A major factor behind the spike in transport costs has been a sharp rise in fuel prices linked to tensions in the Middle East. The unrest, which began in late February, disrupted shipping through the Strait of Hormuz, a key route through which roughly one-fifth of the world’s daily petroleum supply passes.

The impact on domestic fuel prices has been dramatic. Diesel rose from LAK 19,970 (US$0.91) per litre on 26 February to LAK 44,340 (US$2.02) by 28 March, representing an increase of more than 120% within a month. For the first quarter of 2026, Laos recorded an average inflation rate of 7%, already exceeding the government’s target.

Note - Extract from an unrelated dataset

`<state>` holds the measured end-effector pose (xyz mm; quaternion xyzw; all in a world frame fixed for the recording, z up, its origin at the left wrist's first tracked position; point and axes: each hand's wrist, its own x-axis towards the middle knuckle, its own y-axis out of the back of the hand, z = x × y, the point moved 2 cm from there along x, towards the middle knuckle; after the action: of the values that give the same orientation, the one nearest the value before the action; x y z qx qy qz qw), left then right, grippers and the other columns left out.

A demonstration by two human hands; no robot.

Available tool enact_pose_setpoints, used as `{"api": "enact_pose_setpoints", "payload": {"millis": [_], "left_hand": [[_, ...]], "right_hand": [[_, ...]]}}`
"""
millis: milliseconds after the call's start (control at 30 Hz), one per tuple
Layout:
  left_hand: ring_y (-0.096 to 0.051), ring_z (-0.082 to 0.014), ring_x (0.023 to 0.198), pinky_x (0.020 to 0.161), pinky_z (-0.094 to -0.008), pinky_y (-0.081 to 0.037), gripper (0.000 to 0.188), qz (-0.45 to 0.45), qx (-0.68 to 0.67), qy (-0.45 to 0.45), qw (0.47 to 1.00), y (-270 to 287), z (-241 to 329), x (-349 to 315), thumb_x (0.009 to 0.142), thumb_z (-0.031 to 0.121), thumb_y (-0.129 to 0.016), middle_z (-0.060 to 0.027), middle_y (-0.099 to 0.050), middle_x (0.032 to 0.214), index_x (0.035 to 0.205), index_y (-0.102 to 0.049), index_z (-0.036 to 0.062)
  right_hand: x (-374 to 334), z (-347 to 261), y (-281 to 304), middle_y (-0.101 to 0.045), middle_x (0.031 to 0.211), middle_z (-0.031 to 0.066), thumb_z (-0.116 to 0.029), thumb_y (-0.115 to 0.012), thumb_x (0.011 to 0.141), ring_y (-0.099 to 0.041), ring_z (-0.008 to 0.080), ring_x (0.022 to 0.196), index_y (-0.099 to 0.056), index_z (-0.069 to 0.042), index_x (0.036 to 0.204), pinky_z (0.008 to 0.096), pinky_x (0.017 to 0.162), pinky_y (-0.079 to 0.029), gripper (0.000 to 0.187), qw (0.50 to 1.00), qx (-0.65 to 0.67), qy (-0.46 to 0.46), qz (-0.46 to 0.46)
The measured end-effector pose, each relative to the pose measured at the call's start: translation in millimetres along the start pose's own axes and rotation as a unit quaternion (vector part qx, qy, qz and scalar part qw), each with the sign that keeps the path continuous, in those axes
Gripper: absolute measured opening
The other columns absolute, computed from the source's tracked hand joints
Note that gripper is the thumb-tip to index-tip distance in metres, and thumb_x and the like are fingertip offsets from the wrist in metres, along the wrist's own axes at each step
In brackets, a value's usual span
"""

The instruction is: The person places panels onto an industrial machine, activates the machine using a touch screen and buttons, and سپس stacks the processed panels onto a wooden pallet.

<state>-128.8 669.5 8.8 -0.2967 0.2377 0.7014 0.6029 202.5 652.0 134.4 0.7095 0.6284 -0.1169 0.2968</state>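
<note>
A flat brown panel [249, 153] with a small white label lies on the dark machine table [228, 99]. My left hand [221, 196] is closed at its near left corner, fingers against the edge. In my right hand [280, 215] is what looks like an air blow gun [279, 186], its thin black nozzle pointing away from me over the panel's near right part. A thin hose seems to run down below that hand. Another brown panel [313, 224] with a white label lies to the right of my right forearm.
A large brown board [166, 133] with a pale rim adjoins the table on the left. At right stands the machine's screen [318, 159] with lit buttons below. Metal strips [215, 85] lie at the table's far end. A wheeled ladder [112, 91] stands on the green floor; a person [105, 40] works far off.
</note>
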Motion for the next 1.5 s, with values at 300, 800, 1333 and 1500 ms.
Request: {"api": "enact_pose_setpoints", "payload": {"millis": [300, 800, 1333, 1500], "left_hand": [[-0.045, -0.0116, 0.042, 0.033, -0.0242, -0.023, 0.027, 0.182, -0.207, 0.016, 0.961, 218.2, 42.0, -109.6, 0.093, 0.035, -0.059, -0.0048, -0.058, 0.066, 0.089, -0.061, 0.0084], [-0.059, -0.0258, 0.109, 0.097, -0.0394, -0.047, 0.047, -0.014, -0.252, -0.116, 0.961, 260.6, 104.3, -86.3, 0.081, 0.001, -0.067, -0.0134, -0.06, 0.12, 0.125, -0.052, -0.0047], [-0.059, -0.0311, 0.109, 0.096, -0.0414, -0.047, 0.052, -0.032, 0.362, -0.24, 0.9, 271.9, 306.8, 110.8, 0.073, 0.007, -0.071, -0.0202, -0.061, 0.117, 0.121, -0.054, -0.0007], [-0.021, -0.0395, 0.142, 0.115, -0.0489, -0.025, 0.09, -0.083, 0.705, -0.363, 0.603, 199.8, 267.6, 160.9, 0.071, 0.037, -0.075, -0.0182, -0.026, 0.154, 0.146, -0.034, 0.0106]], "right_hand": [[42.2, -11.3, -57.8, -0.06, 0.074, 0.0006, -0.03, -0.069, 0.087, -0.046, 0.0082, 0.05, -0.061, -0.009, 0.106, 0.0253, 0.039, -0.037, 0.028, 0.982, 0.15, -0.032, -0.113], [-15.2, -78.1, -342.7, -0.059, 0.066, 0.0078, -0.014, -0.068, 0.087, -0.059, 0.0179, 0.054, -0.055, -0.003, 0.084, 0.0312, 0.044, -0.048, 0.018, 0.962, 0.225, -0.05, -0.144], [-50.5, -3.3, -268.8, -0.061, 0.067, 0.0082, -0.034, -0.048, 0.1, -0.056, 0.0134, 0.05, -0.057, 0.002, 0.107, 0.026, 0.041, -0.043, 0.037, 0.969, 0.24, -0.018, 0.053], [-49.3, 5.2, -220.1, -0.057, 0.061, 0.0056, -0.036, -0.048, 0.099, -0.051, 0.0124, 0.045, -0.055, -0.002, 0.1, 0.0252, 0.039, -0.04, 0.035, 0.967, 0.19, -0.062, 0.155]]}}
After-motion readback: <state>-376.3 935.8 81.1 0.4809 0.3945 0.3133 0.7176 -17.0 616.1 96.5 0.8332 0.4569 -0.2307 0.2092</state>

What does this mean for businesses?
Laos’ accelerating inflation, driven largely by surging fuel and commodity prices, poses significant risks for businesses operating in the country, particularly through rising operating costs, weakened consumer purchasing power, and increased price volatility. The sharp spike in transport and energy costs will likely squeeze margins across logistics-dependent sectors such as retail, manufacturing, and tourism, while higher prices for essentials may dampen domestic demand. At the same time, currency pressure and inflation overshooting government targets could lead to tighter monetary or fiscal measures, adding further uncertainty for investors. In the near term, companies may need to adjust pricing strategies, delay expansion plans, or diversify supply chains to mitigate the impact of sustained cost inflation.